# Goal of the exercise
Write out the data below in full, unchanged, minus the images.

----

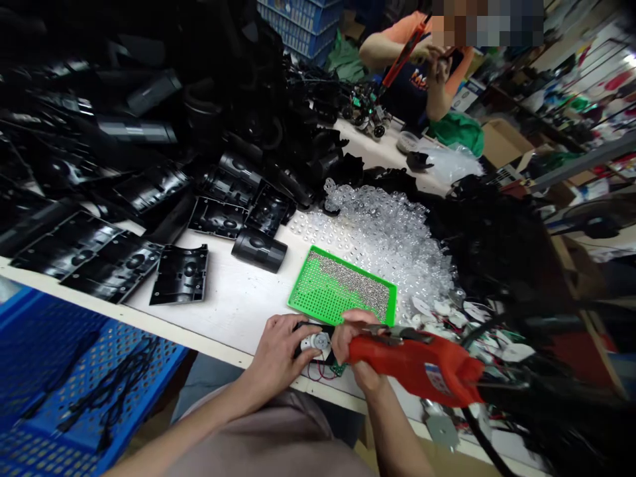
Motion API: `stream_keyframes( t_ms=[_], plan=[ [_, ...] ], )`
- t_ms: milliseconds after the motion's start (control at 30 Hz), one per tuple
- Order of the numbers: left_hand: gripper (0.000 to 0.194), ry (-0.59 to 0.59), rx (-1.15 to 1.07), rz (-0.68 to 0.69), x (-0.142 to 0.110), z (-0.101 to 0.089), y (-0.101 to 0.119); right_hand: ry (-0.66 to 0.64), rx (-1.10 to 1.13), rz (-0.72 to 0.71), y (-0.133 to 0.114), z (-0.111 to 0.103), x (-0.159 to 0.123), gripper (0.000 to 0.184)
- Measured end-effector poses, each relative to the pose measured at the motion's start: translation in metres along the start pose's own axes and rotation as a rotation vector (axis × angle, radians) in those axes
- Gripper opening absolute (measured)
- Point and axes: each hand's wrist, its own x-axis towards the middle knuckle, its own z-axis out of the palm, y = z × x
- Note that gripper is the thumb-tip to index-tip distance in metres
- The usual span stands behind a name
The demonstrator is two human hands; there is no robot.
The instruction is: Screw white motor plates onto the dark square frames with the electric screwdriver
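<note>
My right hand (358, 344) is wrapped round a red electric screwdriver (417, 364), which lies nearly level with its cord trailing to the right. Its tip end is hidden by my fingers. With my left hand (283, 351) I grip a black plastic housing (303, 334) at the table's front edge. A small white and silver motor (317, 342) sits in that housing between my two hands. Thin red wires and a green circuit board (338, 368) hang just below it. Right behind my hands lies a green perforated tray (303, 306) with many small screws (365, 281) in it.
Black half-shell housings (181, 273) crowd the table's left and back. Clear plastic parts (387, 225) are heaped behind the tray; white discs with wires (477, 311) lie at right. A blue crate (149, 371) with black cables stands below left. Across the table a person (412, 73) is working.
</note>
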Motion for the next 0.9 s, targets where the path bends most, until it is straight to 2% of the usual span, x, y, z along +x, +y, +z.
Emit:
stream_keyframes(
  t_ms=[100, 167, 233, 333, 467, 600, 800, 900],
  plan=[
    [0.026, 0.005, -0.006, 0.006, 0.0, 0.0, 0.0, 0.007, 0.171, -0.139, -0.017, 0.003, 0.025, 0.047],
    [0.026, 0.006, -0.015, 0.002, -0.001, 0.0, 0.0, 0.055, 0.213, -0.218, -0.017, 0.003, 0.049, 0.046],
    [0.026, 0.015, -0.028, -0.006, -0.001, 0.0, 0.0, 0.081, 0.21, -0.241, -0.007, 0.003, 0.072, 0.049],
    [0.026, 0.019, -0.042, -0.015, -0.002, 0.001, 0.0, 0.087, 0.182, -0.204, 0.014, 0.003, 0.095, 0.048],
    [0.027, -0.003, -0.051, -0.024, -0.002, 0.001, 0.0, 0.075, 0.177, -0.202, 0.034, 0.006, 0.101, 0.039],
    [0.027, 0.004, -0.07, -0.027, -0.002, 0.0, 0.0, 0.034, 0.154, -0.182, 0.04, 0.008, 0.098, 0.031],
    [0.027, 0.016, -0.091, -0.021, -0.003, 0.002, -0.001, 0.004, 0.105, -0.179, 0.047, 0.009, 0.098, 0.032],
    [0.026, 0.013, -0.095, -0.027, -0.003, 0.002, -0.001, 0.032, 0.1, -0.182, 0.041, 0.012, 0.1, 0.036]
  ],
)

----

# Output of the exercise
Motion API: `stream_keyframes( t_ms=[_], plan=[ [_, ...] ], )`
- t_ms: milliseconds after the motion's start (control at 30 Hz), one per tuple
- Order of the numbers: left_hand: gripper (0.000 to 0.194), ry (-0.59 to 0.59), rx (-1.15 to 1.07), rz (-0.68 to 0.69), x (-0.142 to 0.110), z (-0.101 to 0.089), y (-0.101 to 0.119); right_hand: ry (-0.66 to 0.64), rx (-1.10 to 1.13), rz (-0.72 to 0.71), y (-0.133 to 0.114), z (-0.111 to 0.103), x (-0.159 to 0.123), gripper (0.000 to 0.184)
- Measured end-effector poses, each relative to the pose measured at the motion's start: translation in metres along the start pose's own axes and rotation as a rotation vector (axis × angle, radians) in those axes
- Gripper opening absolute (measured)
- Point and axes: each hand's wrist, its own x-axis towards the middle knuckle, its own z-axis out of the palm, y = z × x
- Note that gripper is the thumb-tip to index-tip distance in metres
- The usual span stands behind a name
The demonstrator is two human hands; there is no robot.
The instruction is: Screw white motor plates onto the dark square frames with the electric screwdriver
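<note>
My right hand (358, 344) is wrapped round a red electric screwdriver (417, 364), which lies nearly level with its cord trailing to the right. Its tip end is hidden by my fingers. With my left hand (283, 351) I grip a black plastic housing (303, 334) at the table's front edge. A small white and silver motor (317, 342) sits in that housing between my two hands. Thin red wires and a green circuit board (338, 368) hang just below it. Right behind my hands lies a green perforated tray (303, 306) with many small screws (365, 281) in it.
Black half-shell housings (181, 273) crowd the table's left and back. Clear plastic parts (387, 225) are heaped behind the tray; white discs with wires (477, 311) lie at right. A blue crate (149, 371) with black cables stands below left. Across the table a person (412, 73) is working.
</note>
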Motion for the next 0.9 s, targets where the path bends most, until it is straight to 2% of the usual span, x, y, z along +x, +y, +z.
Emit:
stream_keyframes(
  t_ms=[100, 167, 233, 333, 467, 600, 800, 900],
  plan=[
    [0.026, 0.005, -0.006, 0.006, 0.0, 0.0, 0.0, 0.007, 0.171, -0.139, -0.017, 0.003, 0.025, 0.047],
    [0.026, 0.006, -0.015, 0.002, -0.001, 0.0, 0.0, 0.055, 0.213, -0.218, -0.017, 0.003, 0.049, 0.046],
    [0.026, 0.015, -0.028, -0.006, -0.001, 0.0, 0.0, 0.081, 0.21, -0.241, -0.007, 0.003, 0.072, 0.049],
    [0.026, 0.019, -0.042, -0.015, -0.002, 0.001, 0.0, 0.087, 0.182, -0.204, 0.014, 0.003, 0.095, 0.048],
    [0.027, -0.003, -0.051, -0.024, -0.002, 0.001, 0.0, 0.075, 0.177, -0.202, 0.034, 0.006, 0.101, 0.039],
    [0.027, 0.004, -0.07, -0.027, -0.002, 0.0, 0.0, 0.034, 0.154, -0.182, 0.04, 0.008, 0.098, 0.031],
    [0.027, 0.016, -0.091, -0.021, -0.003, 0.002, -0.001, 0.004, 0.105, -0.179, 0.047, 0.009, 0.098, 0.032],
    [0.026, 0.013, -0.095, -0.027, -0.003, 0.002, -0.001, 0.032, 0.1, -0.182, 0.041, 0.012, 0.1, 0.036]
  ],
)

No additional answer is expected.